Le Patriarcat latin a publié un communiqué le 29 mars, exprimant son indignation : "Pour la première fois depuis des siècles, ces deux figures religieuses ont été arrêtées alors qu'elles se déplaçaient à titre privé et ont été contraintes de faire demi-tour". Cette situation souligne des tensions croissantes dans le contexte israélo-palestinien, où les mesures de sécurité continuent d'avoir un impact sur la pratique religieuse.
Dans ce contexte, des experts, tels que le Dr. David Koren de l'Université Hébraïque, soulignent l'importance de cette célébration pour la communauté chrétienne locale. "C'est un moment clé pour la foi, et empêcher sa célébration envoie un message fort concernant les restrictions de la liberté religieuse", déclare-t-il.

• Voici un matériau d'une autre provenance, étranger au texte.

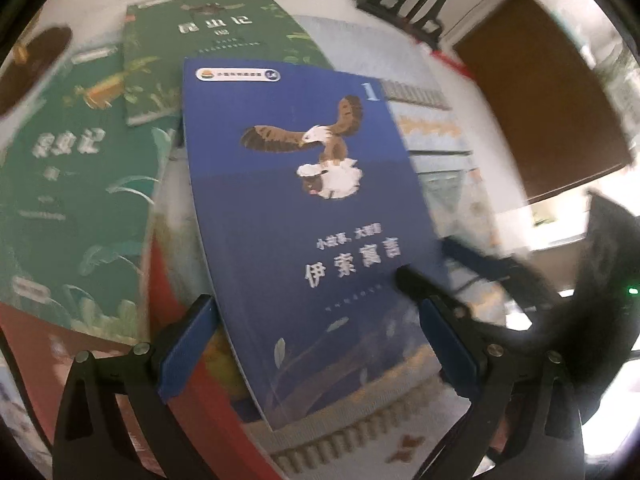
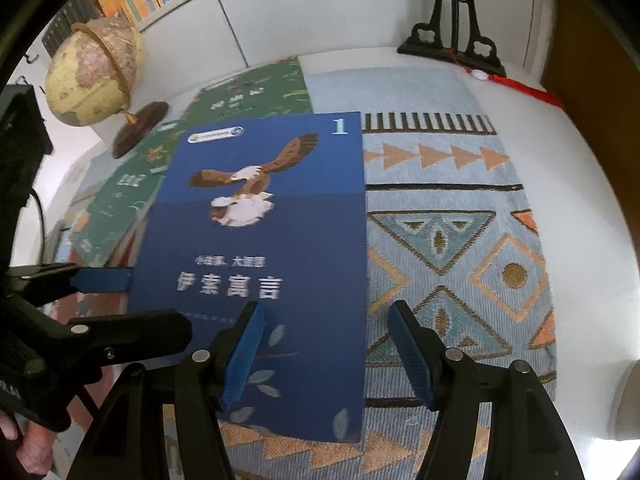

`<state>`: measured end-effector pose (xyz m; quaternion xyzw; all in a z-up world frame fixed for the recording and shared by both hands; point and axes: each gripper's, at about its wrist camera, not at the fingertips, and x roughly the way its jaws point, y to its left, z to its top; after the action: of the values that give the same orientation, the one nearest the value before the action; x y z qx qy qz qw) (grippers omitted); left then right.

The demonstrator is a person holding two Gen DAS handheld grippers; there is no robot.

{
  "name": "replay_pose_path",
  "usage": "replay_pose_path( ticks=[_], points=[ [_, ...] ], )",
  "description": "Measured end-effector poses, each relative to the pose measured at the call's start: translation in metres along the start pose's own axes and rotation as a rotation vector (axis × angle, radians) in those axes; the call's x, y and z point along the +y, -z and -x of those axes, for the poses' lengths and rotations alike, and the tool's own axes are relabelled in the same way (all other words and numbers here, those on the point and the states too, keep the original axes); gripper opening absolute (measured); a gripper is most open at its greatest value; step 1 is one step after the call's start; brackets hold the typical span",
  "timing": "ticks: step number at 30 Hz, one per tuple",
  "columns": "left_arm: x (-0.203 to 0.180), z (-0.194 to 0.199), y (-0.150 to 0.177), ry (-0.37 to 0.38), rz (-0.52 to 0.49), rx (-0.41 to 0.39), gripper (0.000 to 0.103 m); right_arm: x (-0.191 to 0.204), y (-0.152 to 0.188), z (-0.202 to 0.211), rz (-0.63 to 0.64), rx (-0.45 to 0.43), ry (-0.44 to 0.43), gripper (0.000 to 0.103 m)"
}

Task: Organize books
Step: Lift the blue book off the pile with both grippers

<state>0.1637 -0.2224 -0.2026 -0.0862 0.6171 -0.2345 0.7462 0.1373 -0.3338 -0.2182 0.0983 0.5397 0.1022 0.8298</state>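
Right gripper (image 2: 326, 354): nearest the right wrist camera, at 6 o'clock; jaws stand apart at a moderate width, nothing pressed between the pads.
Right gripper's left finger (image 2: 244, 354): over the lower right part of the blue book's cover; contact cannot be told.
Right gripper's right finger (image 2: 412, 354): over the patterned mat (image 2: 460, 208), clear of the book's right edge.
Blue book (image 2: 260, 264): flat, face up, eagle and sheep on the cover, numeral 1 at the top right corner; it runs from 6 o'clock up to 12 o'clock of the right gripper, right edge between the two fingers.
Left gripper (image 1: 308, 304): jaws wide, straddling the blue book (image 1: 304, 208) across its width; blue pad at the left edge, black fingertip at the right edge by the title. Whether the pads press the edges cannot be told.
Left gripper, right wrist view (image 2: 120, 300): enters from 9 o'clock, one blue pad meeting the book's left edge.
Hand (image 2: 28, 448): at 8 o'clock, lower left corner, behind the left gripper.
Green books (image 1: 80, 184): two, face up, partly overlapping, at 10 to 11 o'clock of the blue book, which overlaps them.
Red item (image 1: 188, 368): beneath the blue book's left side; nature unclear.
Globe (image 2: 94, 76): at 10 o'clock, far, on a dark round base.
Black ornate stand (image 2: 452, 36): at 1 o'clock, farthest, by the white wall.
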Motion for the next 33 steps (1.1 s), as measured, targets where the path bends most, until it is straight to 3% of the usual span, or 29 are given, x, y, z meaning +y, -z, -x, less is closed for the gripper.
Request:
replay_pose_path(
  ticks=[9, 13, 18, 20, 23, 26, 33],
  points=[
    [0.005, 0.033, 0.0, 0.106, -0.006, -0.089, 0.102, -0.012, 0.006, 0.018, -0.133, -0.016, -0.228, 0.065],
    [0.0, 0.044, 0.009, 0.087, -0.024, -0.092, 0.102, 0.007, 0.01, 0.025, -0.117, -0.003, -0.266, 0.065],
    [0.017, 0.063, 0.045, 0.046, 0.007, -0.086, 0.102, 0.043, 0.021, 0.027, -0.073, 0.02, -0.313, 0.065],
    [0.032, 0.074, 0.063, 0.021, 0.04, -0.094, 0.102, 0.069, 0.026, 0.022, -0.012, 0.045, -0.294, 0.065],
    [0.053, 0.084, 0.086, -0.077, 0.065, -0.099, 0.102, 0.107, 0.036, 0.013, 0.077, 0.076, -0.24, 0.065],
    [0.077, 0.09, 0.1, -0.108, 0.128, -0.097, 0.102, 0.138, 0.044, -0.001, 0.111, 0.103, -0.2, 0.063],
    [0.102, 0.094, 0.117, -0.311, 0.154, -0.119, 0.102, 0.167, 0.057, -0.026, 0.164, 0.135, -0.092, 0.063]
  ],
)
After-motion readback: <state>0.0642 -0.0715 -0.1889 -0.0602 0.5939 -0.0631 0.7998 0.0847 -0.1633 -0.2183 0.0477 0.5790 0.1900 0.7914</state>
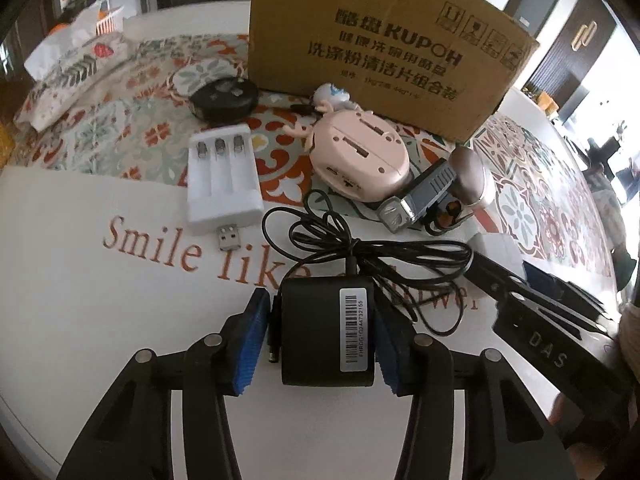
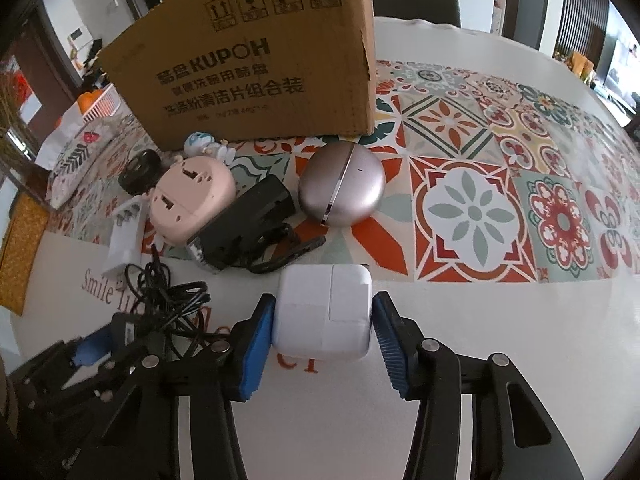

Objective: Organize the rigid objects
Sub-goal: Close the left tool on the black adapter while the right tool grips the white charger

Le Patriarcat et la Custodie de Terre Sainte ont ensemble dénoncé cette mesure, affirmant que "les chefs de l'Église ont été empêchés de célébrer pour la première fois en raison de raisons de sécurité floues". Ce développement a suscité une onde de choc dans la communauté chrétienne d'Israël et d'ailleurs, qui plaide pour le respect des traditions religieuses.
Cette situation rappelle également les inquiétudes grandissantes concernant la liberté de culte dans cette région, souvent le théâtre de conflits. Alors que les tensions persistent, la communauté internationale suit de près les événements, appelant à un dialogue entre les différentes confessions pour garantir la paix et la liberté de culte.